Our organizational endeavor is to become the most trusted digital transformation partner for our customers across industries. To accomplish this, our investments are focused on empowering our employees with analytical proficiencies, thus making them data literate. We can only make our customers data-driven organizations if we have a data literate workforce. Be it cloud transformation, AI/ML model building, or orchestrating data and analytics pipelines, a high level of data literacy makes our project delivery agile, which is the core requirement of any successful digital transformation program.
We have also been enabling every employee with self-service BI capabilities. Business teams within our organization are no longer dependent on IT for getting the required insights from data. We have created a custom BI application where every business user can access, analyze, and visualize data to track their KPIs. We also provide them with recommendations to act on.
Where do you see analytics and data management headed in 2020 and beyond? What's just over the horizon that we haven't heard much about yet?
Data management will continue to be the central theme in the digital business. As enterprises adopt cloud-first and hybrid cloud approaches, cloud deployment and transformation, adoption of nonrelational DBMSs (such as time series and graph databases), and use of AI and ML for not just data quality but holistic augmented data management (metadata management, master data management, data integration, data quality, and database management) will gain momentum.
Data management will evolve with the use of AI and ML. Modern data and analytics architectures should lend themselves to managing the growing depth and breadth of the data landscape in an environment where data explosion is on the increase. Here is where augmented AI and ML capabilities come into play, which can help classify, categorize, and build data catalogues with the required semantic layer, help identify and match data in disparate locations, and securely deliver information for each member in the organization as per his or her needs.

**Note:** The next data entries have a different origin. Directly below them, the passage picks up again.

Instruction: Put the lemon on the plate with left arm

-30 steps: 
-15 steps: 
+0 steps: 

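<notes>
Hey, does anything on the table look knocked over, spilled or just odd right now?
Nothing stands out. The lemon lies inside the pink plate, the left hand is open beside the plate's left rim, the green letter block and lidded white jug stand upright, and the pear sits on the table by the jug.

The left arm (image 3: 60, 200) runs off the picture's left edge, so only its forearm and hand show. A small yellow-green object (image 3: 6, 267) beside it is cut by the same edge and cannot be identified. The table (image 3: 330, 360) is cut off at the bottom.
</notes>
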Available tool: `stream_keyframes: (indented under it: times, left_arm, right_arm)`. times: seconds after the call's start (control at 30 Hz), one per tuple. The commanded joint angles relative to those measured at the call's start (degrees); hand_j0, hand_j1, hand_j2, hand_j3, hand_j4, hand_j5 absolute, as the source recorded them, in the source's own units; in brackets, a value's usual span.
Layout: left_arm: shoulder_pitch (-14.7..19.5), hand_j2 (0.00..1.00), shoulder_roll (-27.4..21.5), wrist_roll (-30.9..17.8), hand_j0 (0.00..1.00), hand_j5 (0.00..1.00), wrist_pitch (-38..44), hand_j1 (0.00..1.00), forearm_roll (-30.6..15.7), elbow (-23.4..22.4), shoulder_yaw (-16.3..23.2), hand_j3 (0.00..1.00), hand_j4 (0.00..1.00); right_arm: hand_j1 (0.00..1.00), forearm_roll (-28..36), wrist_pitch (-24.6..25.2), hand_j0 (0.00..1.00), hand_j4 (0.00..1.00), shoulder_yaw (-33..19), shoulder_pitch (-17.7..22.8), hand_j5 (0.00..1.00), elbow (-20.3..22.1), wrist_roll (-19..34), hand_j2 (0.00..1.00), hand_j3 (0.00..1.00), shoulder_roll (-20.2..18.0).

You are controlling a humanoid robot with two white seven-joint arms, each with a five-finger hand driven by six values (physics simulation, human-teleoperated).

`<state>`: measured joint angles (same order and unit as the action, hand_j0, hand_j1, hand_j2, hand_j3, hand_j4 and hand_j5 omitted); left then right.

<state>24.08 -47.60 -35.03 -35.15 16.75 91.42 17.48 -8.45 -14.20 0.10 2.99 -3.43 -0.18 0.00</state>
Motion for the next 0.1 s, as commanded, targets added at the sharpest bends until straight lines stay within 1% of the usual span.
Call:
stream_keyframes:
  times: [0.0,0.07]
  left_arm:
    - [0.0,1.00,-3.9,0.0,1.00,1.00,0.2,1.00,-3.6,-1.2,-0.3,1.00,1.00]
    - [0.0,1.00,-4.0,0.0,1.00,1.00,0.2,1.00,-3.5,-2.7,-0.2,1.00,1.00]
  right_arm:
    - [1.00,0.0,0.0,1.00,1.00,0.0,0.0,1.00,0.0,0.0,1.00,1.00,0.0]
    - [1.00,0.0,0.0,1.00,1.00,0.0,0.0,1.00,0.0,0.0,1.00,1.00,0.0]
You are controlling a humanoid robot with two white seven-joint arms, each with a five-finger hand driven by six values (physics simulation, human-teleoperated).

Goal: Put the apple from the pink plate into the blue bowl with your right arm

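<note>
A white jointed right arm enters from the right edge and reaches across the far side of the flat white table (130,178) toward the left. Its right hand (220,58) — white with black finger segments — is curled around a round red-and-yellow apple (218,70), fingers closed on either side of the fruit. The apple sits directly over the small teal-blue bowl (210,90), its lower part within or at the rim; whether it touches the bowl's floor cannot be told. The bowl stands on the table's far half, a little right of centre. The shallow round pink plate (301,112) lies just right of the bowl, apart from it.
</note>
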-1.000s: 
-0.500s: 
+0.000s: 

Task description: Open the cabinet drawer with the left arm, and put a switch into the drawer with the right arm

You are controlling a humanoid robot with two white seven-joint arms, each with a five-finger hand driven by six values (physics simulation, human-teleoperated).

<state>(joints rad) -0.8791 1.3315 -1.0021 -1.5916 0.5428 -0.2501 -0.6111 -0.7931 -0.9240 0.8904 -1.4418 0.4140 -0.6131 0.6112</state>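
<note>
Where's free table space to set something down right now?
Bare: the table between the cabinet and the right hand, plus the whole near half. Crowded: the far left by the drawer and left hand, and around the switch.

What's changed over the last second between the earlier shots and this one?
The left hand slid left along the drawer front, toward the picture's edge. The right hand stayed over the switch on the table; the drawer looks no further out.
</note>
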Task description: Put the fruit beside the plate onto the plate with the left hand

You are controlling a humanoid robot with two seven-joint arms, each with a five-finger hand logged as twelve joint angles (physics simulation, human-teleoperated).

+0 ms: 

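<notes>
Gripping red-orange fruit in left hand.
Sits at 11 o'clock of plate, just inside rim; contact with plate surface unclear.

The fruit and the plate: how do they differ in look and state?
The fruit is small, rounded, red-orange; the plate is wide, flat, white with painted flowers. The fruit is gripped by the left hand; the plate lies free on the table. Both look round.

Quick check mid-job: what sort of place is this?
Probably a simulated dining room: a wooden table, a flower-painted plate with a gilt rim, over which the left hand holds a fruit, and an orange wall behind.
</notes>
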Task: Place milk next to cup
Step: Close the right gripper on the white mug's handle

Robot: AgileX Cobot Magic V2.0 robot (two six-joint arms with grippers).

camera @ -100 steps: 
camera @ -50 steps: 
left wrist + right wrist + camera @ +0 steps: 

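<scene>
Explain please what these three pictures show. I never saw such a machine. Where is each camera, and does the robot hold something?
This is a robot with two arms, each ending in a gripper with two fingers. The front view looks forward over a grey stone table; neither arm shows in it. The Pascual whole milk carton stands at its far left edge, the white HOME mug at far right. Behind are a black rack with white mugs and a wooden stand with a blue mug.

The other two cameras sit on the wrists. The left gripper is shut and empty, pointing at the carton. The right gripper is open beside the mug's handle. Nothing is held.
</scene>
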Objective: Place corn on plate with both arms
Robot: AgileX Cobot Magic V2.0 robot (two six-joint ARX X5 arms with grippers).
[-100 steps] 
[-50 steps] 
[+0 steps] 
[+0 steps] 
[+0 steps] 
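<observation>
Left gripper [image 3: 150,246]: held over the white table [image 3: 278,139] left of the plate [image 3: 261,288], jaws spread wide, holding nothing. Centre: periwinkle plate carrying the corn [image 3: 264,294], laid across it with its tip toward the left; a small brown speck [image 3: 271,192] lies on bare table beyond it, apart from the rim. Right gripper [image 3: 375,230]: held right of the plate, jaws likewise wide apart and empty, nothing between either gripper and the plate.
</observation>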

It's all about applying self-learning algorithms that focus on data discovery, data profiling, and data quality improvement. Current data management tools lack self-learning capabilities. Only certain vendors have explored this space. This feature will add immense value to the businesses across the globe. In the next two to three years, we expect to see many vendors offering AI- and ML-enabled data management platforms that will drive digital transformations.
Second, DataOps will fundamentally change the way data is delivered and managed. It will automate data delivery with the appropriate levels of security, quality, and metadata to enhance data usage in a dynamic environment.
Describe your products or solutions and the problems they solve for enterprises.
We offer a comprehensive solution stack to transform and manage the complete data management and analytics ecosystem of enterprises. Our custom-built data management platform, Data Modernization, can automate processes such as data acquisition, data profiling, and data transformation. For gathering BI and analytics application knowledge, we offer BI Modernization platform to perform this information discovery through metadata management.
Amaze for Data & AI makes an enterprise cloud transformation journey agile, reliable, and cost effective. Coming to developing advanced analytics models, our Decision Sciences Lab provides a lab sandbox environment to pilot multiple use cases within two to four weeks.